There are different estimations of domestic violence in Russia. Some say now that 30 to 40 percent of families have experienced it. In 1995, in the aftermath of the Beijing Women’s Conference, the first reliable statistics were published in Russia indicating that 14,500 women a year had been killed by their husbands. But even today, the police do not keep such statistics, yet their official estimates are that perhaps 12,000 women per year are killed in Russia from domestic violence. Some recognition of the dimensions of this problem is finally surfacing.

Under Russian law, however, only domestic violence that results either in injuries causing the person to be out of work for at least two years, or in murder, can be considered a crime. There are no other laws addressing domestic violence in spite of years of effort to have such laws enacted by the Duma. But, in my work and in our fledgling women’s movement, we have on our own expanded the functional definition of domestic violence to include marital rape, sexual violence in the marriage or partnership, psychological violence, isolation, and economic control. This latter area has become perhaps one of the most insidious and hidden forms of domestic violence because women comprise 60 percent of the unemployed population—and the salary of a woman is about 60 percent of a man’s for the same work.

A friend started working with me in January 1994, and by that summer we had trained our first group of women who began to work with us as telephone counselors. In 1995, I started going to other cities in Russia putting on training sessions for other women’s groups that were starting to emerge and who wanted to start hot lines or crisis centers. Next, we started developing programs to provide psychological and legal counseling for the victims of domestic violence.

By 1997, we had also started a new program to train lawyers in how to handle domestic abuse cases. Under present Russian law, the provocation of violence is a defense which can be argued in court to decrease punishment. This is perhaps the most cruel form of psychological abuse, because it all happens in the courtroom right in front of the victim. She is made to look responsible.
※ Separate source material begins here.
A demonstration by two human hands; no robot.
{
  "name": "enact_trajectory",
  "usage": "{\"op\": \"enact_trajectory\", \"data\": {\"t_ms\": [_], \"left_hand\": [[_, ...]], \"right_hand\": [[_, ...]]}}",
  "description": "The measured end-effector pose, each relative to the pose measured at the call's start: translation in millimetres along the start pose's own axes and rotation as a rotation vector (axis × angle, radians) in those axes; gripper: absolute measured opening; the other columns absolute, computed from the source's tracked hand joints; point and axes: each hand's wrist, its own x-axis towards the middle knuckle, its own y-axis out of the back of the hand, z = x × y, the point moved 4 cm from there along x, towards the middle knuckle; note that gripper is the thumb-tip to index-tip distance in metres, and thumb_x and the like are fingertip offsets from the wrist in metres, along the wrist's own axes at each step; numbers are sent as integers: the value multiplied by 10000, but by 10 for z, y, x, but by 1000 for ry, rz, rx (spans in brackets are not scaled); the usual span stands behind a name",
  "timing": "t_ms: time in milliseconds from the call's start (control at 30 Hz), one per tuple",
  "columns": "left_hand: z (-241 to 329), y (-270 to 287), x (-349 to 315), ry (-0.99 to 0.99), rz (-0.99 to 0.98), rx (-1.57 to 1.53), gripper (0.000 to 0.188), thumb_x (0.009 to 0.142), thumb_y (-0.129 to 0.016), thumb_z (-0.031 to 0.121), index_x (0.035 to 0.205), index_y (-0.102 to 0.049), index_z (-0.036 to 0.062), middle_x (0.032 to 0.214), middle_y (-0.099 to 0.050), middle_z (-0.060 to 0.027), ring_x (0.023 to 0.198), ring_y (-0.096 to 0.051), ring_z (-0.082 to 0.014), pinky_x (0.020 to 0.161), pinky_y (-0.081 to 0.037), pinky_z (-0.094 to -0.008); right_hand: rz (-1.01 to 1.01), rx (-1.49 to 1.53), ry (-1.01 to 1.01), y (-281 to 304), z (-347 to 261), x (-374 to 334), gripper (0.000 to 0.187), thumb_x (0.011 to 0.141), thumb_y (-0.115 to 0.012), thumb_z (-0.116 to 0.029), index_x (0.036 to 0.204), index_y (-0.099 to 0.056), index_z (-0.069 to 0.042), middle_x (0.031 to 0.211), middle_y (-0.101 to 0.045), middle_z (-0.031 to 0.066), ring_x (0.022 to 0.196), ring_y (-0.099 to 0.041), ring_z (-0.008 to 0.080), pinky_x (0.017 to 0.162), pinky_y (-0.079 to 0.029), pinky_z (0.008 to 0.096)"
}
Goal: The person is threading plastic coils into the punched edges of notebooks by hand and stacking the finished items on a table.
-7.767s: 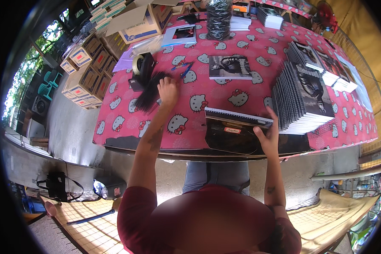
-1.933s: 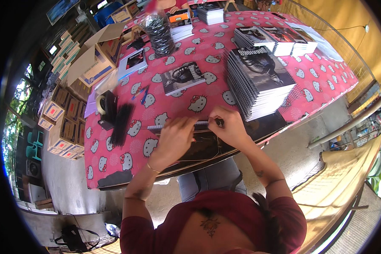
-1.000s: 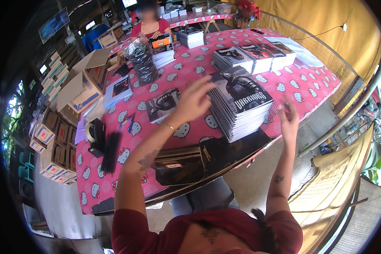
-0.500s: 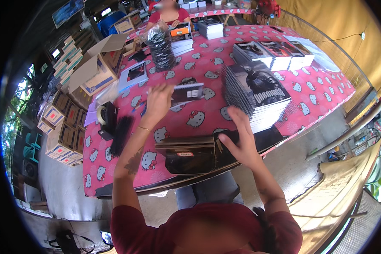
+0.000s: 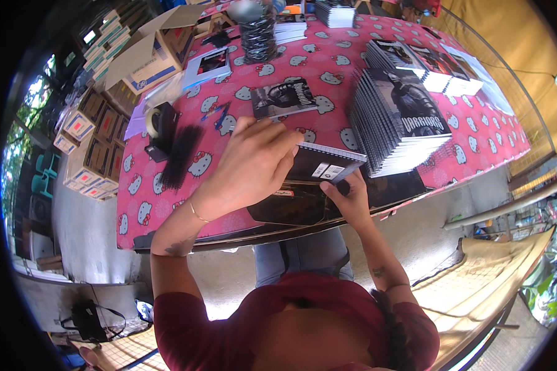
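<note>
black spiral notebook is held by the right fingers.

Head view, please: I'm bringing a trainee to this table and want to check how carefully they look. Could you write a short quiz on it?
1. True or false: the right hand has its thumb on the dark cover of the held notebook.

2. Choose one. Seen from the held notebook, the tall notebook stack stands:
A) to the left
B) to the right
C) on the near side, by the person's lap

3. Short answer: what long, dark thing lies just to the right of the tape dispenser?

Key:
1. True.
2. B.
3. A bundle of black coils.
</note>
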Motion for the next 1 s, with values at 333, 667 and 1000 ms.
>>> {"op": "enact_trajectory", "data": {"t_ms": [333,667,1000], "left_hand": [[-561,-1168,-1580,949,781,-1077,497,1082,-464,265,1515,-440,21,1452,-546,-190,1432,-416,-257,1176,-283,-404],[-2894,-1058,-2078,844,24,673,181,899,-643,148,1013,-691,16,933,-657,-202,927,-655,-396,772,-571,-459],[-1486,-611,-1446,551,387,190,161,954,-611,106,1076,-658,12,887,-674,-162,735,-666,-355,649,-535,-406]], "right_hand": [[-32,278,-93,-419,124,-72,667,952,-719,-164,1493,-367,2,1301,-590,145,1204,-561,195,1056,-428,332],[-34,250,-104,-130,364,36,530,927,-757,-203,1352,-521,9,1153,-634,95,1068,-603,170,968,-467,313],[-149,-630,519,-461,-1031,308,450,855,-757,-198,1269,-639,-68,1228,-607,93,1048,-579,298,955,-442,464]]}}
The victim is blamed openly by the perpetrator. Regrettably, there are still many judges who will readily accept the notion that she was in some way responsible, and let the perpetrator avoid being held accountable for his actions. The final trauma has been inflicted.
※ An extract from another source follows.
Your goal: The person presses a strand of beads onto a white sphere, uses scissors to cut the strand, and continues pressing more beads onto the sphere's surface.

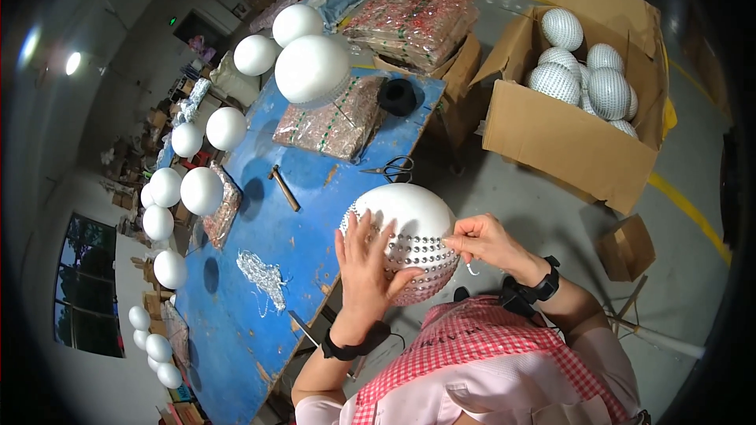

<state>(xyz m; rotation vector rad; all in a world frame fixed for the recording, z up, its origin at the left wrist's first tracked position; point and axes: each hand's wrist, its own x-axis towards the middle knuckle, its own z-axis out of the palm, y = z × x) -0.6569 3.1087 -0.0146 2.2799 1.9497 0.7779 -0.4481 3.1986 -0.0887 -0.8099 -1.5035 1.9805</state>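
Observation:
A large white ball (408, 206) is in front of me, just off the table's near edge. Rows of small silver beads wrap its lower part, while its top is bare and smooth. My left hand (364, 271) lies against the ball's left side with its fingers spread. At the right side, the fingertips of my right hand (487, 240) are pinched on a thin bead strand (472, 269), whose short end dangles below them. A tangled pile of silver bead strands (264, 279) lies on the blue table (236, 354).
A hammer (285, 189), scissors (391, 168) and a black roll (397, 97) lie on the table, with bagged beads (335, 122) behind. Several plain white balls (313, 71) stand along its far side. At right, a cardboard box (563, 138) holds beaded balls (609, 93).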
At the start of the new millennium, we have over forty women’s crisis centers operating throughout Russia and have recently formed the Russian Association of Women’s Crisis Centers, which is officially registered with and recognized by the Russian government. I am honored to have been elected as its first president.

My parents have been incredibly supportive of my work. My father, a retired military officer, once said to me, “In Soviet times you would have been a dissident, right?” And my reply to him was, “Probably, because the Soviets maintained the myth of the ideal—where domestic violence couldn’t exist, officially.” The attitude during Soviet times was that if you are a battered wife, then you had failed as a woman and as a wife. It was the woman’s responsibility in our society to create a family atmosphere. It was up to her to maintain the ideal. That’s why women came to me who had been brutalized for twenty-six years. I was the first person they could turn to openly, and confide something they had to hide within themselves throughout their life. This is still true to a great extent today.

I am not an extraordinary person. Any woman in my position would do the same. I feel, however, that I am really lucky because I was at the beginning of something new, a great development in Russia, a new attitude. Now, everybody is talking about domestic violence. And many are doing something about it.